Sia mengerjap, setuju pada ucapan Era namun ikut memikirkannya juga. Kenapa mereka bersikap aneh? Padahal sebelumnya mereka hanya raga buatan makhluk itu tanpa jiwa yang menjalani semuanya dengan tenang.
"Mereka yang sulit dimengerti membuatku sulit meraba apa yang akan dilakukan mereka nantinya," ucap Era lagi.
"Warga desa itu cuman raga tanpa jiwa, Jadi kalau disakiti tidak masalah kan?" tanya Sia.
Era tidak langsung menjawab, dia terdiam mencoba mengingat semua interaksi penghuni desa Murrain sebelum ia dan Sia mencoba berontak dan ketika sekarang. Di mana mereka bahkan disekap, yang entah apa tujuannya. Yah, sebegitu sulitnya penduduk desa ini dimengerti.
"Jadi maksudmu, kalau sampai mereka berniat menangkap kita lagi kau berniat melawan mereka?" tanya Era.
"Iyep!" jawab Sia mantap. Sejenak diam kemudian Sia menghembuskan napasnya dengan lemas.

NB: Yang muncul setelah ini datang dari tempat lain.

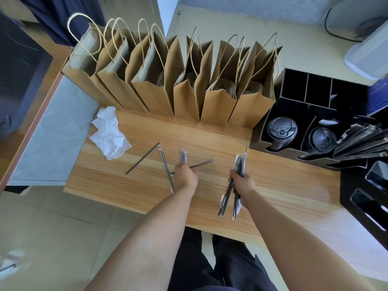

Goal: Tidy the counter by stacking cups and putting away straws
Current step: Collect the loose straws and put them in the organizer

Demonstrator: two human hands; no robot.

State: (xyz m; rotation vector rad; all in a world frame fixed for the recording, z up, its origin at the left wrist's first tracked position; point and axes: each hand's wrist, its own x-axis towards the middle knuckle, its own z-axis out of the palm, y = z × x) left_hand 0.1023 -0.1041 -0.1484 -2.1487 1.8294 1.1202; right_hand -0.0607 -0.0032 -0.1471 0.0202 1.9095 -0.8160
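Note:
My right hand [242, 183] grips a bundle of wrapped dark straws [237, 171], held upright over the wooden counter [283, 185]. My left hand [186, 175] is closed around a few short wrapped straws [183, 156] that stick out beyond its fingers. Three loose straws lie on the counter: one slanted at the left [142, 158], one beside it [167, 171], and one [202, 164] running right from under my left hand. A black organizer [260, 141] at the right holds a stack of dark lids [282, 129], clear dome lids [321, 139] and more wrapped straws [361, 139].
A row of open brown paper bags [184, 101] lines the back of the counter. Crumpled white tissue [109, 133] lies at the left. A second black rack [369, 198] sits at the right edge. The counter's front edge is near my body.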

"Sekarang kita hanya perlu menunggu, ya?" tanya Sia.
"Ya--"
"Tunggu! Coba lihat itu!" potong cepat Sia. Ia menunjuk ke suatu arah, yang masih satu jalan dari rumah penginapan Bay Leaf.
Ada beberapa orang di sana, para penduduk desa, bergerombol seperti sedang merencanakan sesuatu.
"Kurasa kita perlu maju, kita perlu tahu apa yang mereka rencanakan," ucap Sia. Melirik Era sebentar Sia kembali melanjutkan, "kau tetap di sini, biar aku yang ke sana."
Era menggeleng. "Bahaya," katanya.
"Tapi tidak ada cara lain, kau harus tetap di sini menjaga batu itu," ungkap Sia pada Era.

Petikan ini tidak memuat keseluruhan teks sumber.